== Aim of the exercise ==
Everything in the data below is left aside except the lines from the one containing "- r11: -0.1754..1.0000" through the one containing "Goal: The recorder"; repeat those exactly.

== Supplied material ==

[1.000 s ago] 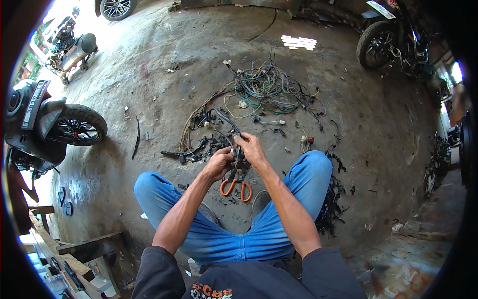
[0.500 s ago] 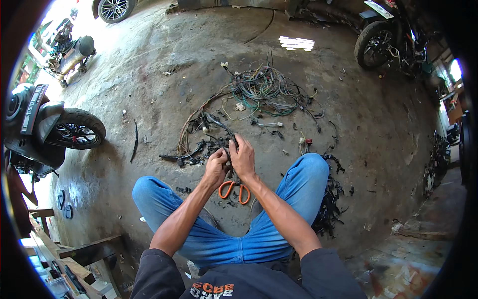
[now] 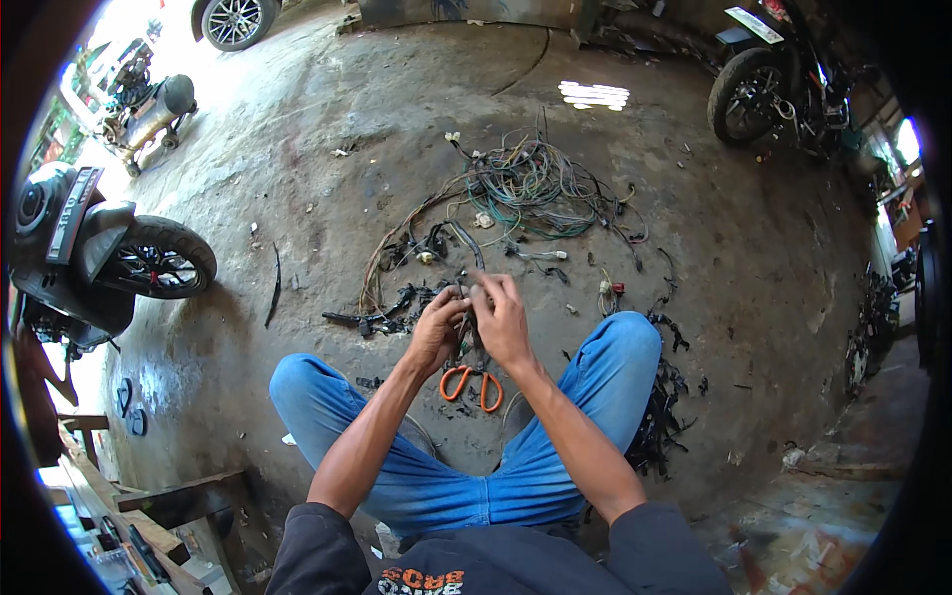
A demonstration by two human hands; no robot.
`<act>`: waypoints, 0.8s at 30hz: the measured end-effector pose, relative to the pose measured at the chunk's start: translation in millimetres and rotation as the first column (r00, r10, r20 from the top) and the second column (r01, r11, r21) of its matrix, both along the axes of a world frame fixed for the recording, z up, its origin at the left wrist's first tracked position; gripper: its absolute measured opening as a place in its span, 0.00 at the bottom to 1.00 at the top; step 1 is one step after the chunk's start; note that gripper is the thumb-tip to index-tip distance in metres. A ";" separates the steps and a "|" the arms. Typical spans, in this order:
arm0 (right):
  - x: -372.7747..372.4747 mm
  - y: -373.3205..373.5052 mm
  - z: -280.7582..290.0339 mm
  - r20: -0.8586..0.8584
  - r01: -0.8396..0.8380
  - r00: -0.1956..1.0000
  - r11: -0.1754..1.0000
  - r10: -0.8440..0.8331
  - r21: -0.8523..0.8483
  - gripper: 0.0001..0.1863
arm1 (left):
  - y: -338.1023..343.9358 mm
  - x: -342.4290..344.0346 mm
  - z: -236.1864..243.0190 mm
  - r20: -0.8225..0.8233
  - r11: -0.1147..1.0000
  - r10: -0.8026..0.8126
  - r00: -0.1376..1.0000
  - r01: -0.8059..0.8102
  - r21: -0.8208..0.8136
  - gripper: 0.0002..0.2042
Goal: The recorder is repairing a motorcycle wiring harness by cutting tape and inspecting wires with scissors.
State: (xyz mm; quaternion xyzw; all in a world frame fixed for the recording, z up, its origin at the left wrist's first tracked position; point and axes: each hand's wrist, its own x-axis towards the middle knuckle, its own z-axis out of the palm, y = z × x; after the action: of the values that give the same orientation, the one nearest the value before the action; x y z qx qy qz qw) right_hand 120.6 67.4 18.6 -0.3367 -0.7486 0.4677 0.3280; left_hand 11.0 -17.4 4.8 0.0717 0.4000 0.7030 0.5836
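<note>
Over the floor between my knees, my left hand [image 3: 437, 329] pinches a dark wiring harness [image 3: 465, 238], its fingers closed round it. My right hand [image 3: 503, 322] is right beside it, fingers bent and pressed on the same harness; its fingertips are slightly blurred. A black-sheathed length of the harness sticks out beyond my fingers toward the wire pile. Much of the gripped part is hidden by my hands. Just below them, scissors with orange loop handles [image 3: 472, 388] lie on the floor, their blades hidden under the harness.
Ahead lies a tangled heap of coloured wires [image 3: 540, 183]. Black connectors and sleeve pieces [image 3: 397, 307] lie left of my hands. Black scraps [image 3: 654, 421] are piled beside my right knee. Motorbikes stand at left [image 3: 159, 258] and far right [image 3: 751, 96].
My right hand has shifted slightly right and opened its grip a little, its fingers turned over the harness. The black-sheathed end has swung to the right. My left hand stays nearly in place.
</note>
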 end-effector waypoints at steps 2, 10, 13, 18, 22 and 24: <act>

== Result for this task ==
  - r11: -0.1754..1.0000
  - r10: -0.8440..0.8331
  - r21: -0.8523..0.8483
  - gripper: 0.0001..0.1863
arm1 (left):
  - y: -338.1023..343.9358 mm
  - x: -342.4290..344.0346 mm
  - z: -236.1864..243.0190 mm
  - r20: -0.8225..0.8233
  - r11: -0.1147..1.0000
  - r10: -0.8026..0.8126
  - r00: -0.1376..1.0000
  - r01: -0.8059..0.8102
  - r21: -0.8208..0.8136
  - gripper: 0.0002..0.2042
Goal: The recorder is repairing a motorcycle wiring harness by cutting tape and inspecting wires with scissors.

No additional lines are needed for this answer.